PROMPT
Since only part of the material below is wanted, output exactly the lines from the one with "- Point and" up to and including the one with "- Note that".

··· SOURCE MATERIAL ···

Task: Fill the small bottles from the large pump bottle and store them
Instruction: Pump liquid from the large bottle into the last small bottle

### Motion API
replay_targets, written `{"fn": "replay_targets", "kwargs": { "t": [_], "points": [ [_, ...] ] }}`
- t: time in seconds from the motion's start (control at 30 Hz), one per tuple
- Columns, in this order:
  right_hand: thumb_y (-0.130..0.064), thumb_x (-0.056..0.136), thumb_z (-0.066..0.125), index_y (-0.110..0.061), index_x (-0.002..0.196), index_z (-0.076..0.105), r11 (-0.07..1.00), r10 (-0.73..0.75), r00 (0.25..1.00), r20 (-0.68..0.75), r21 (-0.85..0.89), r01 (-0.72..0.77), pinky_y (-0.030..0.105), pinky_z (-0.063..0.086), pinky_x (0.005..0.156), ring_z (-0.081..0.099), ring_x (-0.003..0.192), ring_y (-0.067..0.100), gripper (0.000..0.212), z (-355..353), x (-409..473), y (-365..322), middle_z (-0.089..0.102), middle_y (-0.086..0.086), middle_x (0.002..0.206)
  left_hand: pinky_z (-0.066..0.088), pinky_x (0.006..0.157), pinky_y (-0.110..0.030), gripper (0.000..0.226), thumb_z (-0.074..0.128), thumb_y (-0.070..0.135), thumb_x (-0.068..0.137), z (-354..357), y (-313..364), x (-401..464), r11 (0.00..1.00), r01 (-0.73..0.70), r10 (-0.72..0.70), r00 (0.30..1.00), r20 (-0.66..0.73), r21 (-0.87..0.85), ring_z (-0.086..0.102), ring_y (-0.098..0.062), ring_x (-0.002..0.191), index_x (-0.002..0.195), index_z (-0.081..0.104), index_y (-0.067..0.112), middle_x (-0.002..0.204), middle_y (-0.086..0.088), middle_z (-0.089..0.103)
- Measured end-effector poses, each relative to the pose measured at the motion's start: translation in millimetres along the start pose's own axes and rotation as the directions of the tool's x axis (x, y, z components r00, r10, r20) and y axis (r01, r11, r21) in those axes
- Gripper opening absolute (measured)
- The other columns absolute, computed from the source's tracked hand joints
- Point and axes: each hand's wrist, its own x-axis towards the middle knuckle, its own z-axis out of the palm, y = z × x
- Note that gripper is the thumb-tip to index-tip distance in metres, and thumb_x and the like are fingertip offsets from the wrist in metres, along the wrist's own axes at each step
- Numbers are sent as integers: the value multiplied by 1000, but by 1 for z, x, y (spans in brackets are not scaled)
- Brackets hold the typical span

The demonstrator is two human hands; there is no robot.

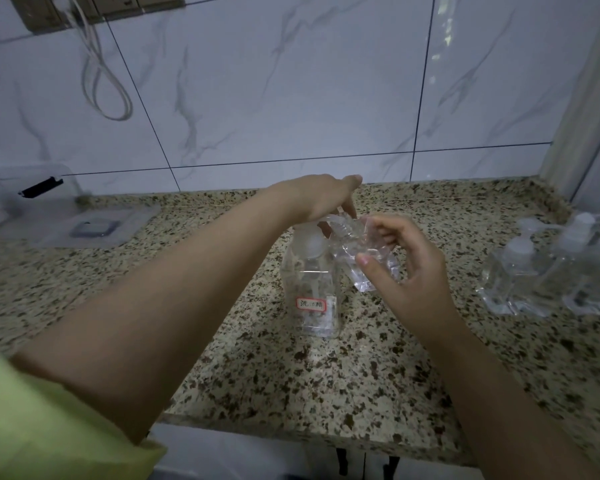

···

EXERCISE OUTPUT
- Point and axes: each hand's wrist, its own x-axis towards the middle knuckle, its own z-axis out of the palm, y = z × x
- Note that gripper is the thumb-tip to index-tip distance in metres, and thumb_x and the like are fingertip offsets from the wrist in metres, along the wrist's own axes at each step

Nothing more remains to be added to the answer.